Jérôme Bédier (FCD) en appelle au dialogue avec les agriculteurs

LÉGISLATION - LOISLe président de la FCD tenait une conférence de presse ce matin pour évoquer la situation de blocage des plates formes logistiques. Premier extrait: « La FNSEA nous utilise pour des raisons médiatiques. Nous sommes les instruments d'une politique syndical

« Sur la méthode, nous sommes en face d'une action illégale. En France, la tolérance à l'égard des actions illégales est heureusement en train de se réduire. La FNSEA nous accuse de ne pas respecter la loi. Au contraire, les grandes surfaces respectent les lois de la République, et ne peuvent accepter que des méthodes illégales soient employées à leur encontre ».

 

«Nous avons tendu la main au dialogue.

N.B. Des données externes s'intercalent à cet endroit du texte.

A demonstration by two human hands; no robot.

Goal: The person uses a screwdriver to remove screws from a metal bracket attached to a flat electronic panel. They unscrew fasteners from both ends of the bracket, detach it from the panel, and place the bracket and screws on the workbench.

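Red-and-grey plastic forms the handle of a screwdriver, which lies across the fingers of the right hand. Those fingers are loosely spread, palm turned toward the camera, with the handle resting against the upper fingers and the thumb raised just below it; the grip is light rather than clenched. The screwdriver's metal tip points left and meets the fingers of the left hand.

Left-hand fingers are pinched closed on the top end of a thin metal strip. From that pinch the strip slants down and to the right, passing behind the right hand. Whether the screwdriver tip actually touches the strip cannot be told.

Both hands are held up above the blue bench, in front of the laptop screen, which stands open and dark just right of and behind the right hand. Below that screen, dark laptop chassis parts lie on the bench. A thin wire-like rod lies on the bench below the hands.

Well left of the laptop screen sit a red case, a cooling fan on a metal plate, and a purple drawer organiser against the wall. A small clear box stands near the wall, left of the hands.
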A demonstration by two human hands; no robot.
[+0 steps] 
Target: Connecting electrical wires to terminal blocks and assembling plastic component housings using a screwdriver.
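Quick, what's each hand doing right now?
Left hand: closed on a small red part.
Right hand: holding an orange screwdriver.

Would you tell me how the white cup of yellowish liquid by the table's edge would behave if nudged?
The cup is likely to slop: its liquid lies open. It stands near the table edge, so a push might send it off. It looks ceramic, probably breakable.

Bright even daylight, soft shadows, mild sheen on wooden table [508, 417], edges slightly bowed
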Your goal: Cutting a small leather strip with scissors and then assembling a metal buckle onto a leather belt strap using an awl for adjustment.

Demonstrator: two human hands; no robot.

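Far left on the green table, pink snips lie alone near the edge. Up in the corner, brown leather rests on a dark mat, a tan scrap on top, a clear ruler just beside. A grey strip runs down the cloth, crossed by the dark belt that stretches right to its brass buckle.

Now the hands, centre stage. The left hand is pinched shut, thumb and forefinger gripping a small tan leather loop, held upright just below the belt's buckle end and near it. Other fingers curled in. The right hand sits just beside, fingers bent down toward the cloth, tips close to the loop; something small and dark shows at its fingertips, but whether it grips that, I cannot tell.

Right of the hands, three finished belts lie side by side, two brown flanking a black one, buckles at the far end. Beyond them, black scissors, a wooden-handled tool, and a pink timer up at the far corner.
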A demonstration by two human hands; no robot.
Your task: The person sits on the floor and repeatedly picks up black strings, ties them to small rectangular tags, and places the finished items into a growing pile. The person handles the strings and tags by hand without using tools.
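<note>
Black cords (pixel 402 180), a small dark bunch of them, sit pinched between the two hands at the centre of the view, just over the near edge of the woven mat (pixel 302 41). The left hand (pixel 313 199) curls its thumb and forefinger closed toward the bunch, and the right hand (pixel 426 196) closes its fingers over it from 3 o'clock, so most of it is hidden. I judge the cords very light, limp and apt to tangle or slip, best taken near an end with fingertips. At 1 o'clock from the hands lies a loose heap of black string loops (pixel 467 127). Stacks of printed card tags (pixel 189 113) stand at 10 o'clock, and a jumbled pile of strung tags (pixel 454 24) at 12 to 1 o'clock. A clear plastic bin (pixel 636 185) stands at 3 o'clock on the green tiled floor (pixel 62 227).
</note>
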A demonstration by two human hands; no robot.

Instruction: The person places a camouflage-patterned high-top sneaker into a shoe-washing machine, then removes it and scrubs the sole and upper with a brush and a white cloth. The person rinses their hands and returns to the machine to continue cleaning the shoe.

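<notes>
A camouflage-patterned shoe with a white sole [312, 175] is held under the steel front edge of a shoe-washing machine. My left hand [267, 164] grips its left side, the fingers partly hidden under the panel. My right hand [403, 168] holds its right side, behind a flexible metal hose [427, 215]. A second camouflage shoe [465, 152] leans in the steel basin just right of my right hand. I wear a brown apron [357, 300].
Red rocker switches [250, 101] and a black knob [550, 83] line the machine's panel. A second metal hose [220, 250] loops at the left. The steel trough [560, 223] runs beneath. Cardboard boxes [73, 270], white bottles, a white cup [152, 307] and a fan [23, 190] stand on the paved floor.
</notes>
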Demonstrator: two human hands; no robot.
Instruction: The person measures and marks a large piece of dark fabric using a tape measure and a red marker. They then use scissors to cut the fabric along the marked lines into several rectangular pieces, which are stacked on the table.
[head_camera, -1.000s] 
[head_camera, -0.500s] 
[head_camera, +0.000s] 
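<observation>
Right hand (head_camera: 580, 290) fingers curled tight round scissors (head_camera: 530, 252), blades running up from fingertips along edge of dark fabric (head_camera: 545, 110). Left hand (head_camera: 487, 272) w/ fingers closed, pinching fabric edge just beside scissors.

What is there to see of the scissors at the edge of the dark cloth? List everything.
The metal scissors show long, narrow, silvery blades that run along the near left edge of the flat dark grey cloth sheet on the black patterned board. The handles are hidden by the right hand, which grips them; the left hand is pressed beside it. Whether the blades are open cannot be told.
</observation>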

Nous avons résolu des crises, signé des accords interprofessionnels. Nous avons contribué à redresser le marché de la viande bovine de manière efficace. C'est la FNSEA qui choisit de quitter la table des négociations pour choisir l'affrontement.

 

«Nous utiliserons tous les moyens juridiques, en déposant des référés et des plaintes, afin que les plates-formes logistiques bloquées soient libérées, et que revienne le retour au dialogue entre les acteurs économiques »

 

«Nous entendons toutes les revendications, y compris les plus contradictoires. Les prix sont trop haut, trop bas, les grandes surfaces font trop de marges ou il y a trop de concurrence entre enseignes... »

 

« La FNSEA condamne les marges arrière. C'est une question sérieuse qui n'est pas nouvelle puisque nous l'avions soulevée lors de la discussion sur la loi Galland. Celle-ci nous oblige à construire et à négocier les prix de manière complexe, parce que cette loi est complexe, même si le prix final ne change pas puisque les prix dans les grandes surfaces françaises ne sont pas très différents de ceux des autres pays européens»

 

«La question des marges arrière ne concerne pas les produits agricoles. Cette question relève des industriels. C'est d'ailleurs avec eux que nous avons établi le contact, même si la manière de traiter ce sujet n'est pas simple. En revanche, la FNSEA est hors jeu du sujet des marges arrière »

 

« Les marges arrière représentent entre 25 et 30 % des prix des produits industriels, plus ou moins selon les cas. Mais les responsables agricoles utilisent l'argument de 50 % de marges arrière et fait l'amalgame avec le frais, où ces marges ne dépassent pas 2 à 3% »

 

"En fait, les responsables agricoles sont nostalgiques de l'encadrement des prix et des marges. Le contrôle des prix et des marges a été abandonné en 1986. Bruxelles et Paris considèrent qu'il s'agit d'ententes. La logique syndicale l'emporte sur le fond du dossier ».

 

« Nous lançons un appel pour que les agriculteurs reviennent à la table des négociations pour parler des choses de demain, avec ceux qui font de la segmentation, qui crée de la valeur ajoutée, qui suivent l'agriculture raisonnée et que nous voulons soutenir ».

 

« La date choisie pour cette action syndicale n'est pas anodine. Les grandes surfaces font le maximum pour soutenir la consommation. Mais l'action syndicale n'est pas sans risque pour celle-ci compte tenu du système de flux tendus que nous employons. Et la consommation reste le seul moteur allumé de l'économie actuellement. La période à l'approche de Noël est très active pour nos clients, elle est très importante. Il faut très vite retrouver le dialogue avec les agriculteurs. Fût-il musclé. Mais légal ».